We went up to the JPL (Jasper Park Lodge) for a hot chocolate, but decided not to stay – unfortunately, it’s not a patch on the other great Railway hotels.
Jasper to North Vancouver (780km)Sunday, January 9Last day, one final push back to the coast. We decide not to go via the Columbia Icefields down to Lake Louise and then back along Highway 1 to kamloops, but just cut straight across to BC from Jasper and go straight down to Kamloops. The weather network showed good visibility but poor roads. We ignored them anyway, just as well, since they were as usual too pessimistic. Leaving Jasper we get another whacking chip, glad we didn’t change the windshield in Winnipeg! We set off West to Tete Jaune Cache (hence the name of the road – Yellowhead Trail). There, the road turns south. from Tete Jaune the mountains and valleys are stunning, but not marked on the maps as a scenic route. Probably because after about 100km, there is obvious evidence of substantial clearcutting. In winter with all the snow on it, the areas look like meadows in the forests, in Summer it probably just looks like a hideous eyesore. As we progress south, the valley widens, we’re flanked with the steaming river on one side and the railtrack on the other. The mountains become lower and more rolling, starting to look more akin to our Sunshine Coast landscape.
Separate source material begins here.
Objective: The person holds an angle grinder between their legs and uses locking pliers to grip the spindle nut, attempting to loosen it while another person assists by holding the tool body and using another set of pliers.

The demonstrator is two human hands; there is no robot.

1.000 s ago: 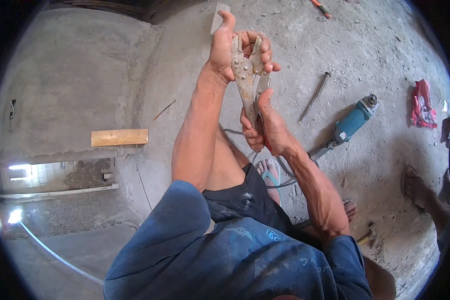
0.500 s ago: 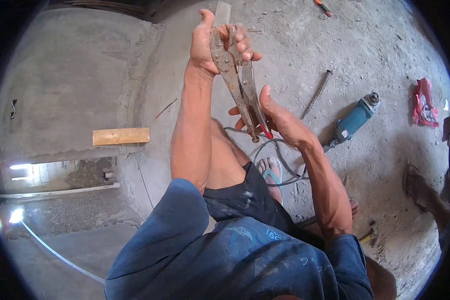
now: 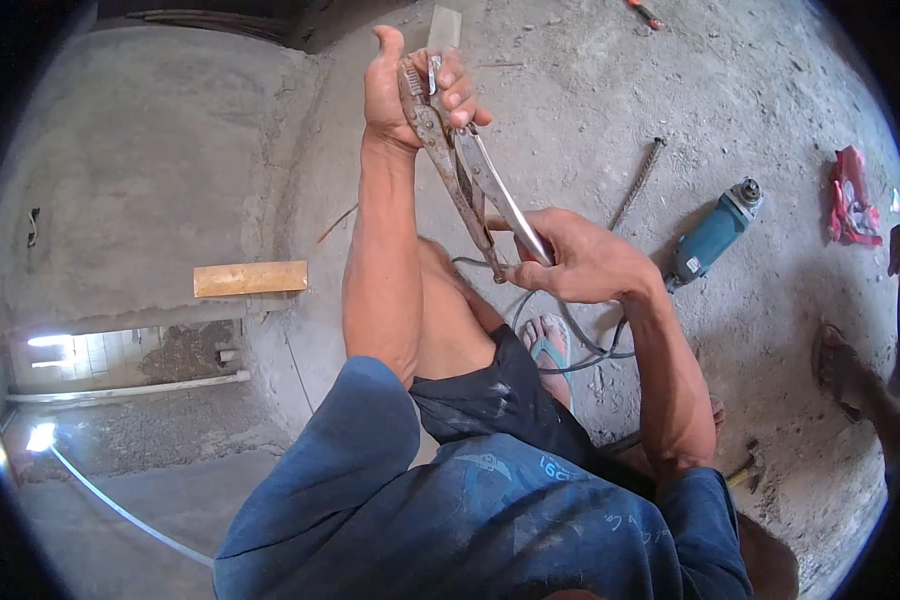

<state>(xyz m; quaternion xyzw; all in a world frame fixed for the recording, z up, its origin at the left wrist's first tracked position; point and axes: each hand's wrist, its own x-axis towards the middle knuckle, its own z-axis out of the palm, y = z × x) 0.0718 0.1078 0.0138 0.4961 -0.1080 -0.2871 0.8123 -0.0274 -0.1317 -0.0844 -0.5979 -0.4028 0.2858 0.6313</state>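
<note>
A pair of worn locking pliers [image 3: 440, 150] is held up in front of me, its toothed jaws at the top and its handles spread downward. My left hand [image 3: 395, 100] grips it around the jaw end, thumb sticking up and fingers curled over the jaw. At the lower end my right hand [image 3: 580, 255] is wrapped on the handles, with the thumb at the adjusting screw end. The right fingers are partly hidden behind the handles and the palm.
A teal angle grinder [image 3: 715, 235] lies on the dusty floor to the right, its dark cable [image 3: 580, 345] looped near my foot. Also there are a ribbed steel rod [image 3: 637, 185], a red packet [image 3: 852, 198], a hammer [image 3: 745, 470] and a wooden block [image 3: 250, 278]. Another person's foot [image 3: 838, 370] is at far right.
My right hand has turned and closed on the lower handles, where it was spread beside them before. The pliers and my left hand have shifted slightly left.
</note>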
We pass another abandoned derailed rail carriage. Next Barriere, home of the North Thompson Fall fair. Also one of the towns three years earlier evacuated due to one of the 800 plus annual forest fires in British Columbia, and you can definitely still see the damage from the road. Then past the turn to Sun Peaks, the ski resort started by Nancy Greene we approach Kamloops. Now in the home stretch, we head down the Coquihalla to
Hope, and then down into the Lower
Mainland and Vancouver. Being late we stayed with cousins in North Vancouver, taking the ferry back to the
Sunshine Coast the next morning. Odometer 12,000 KM.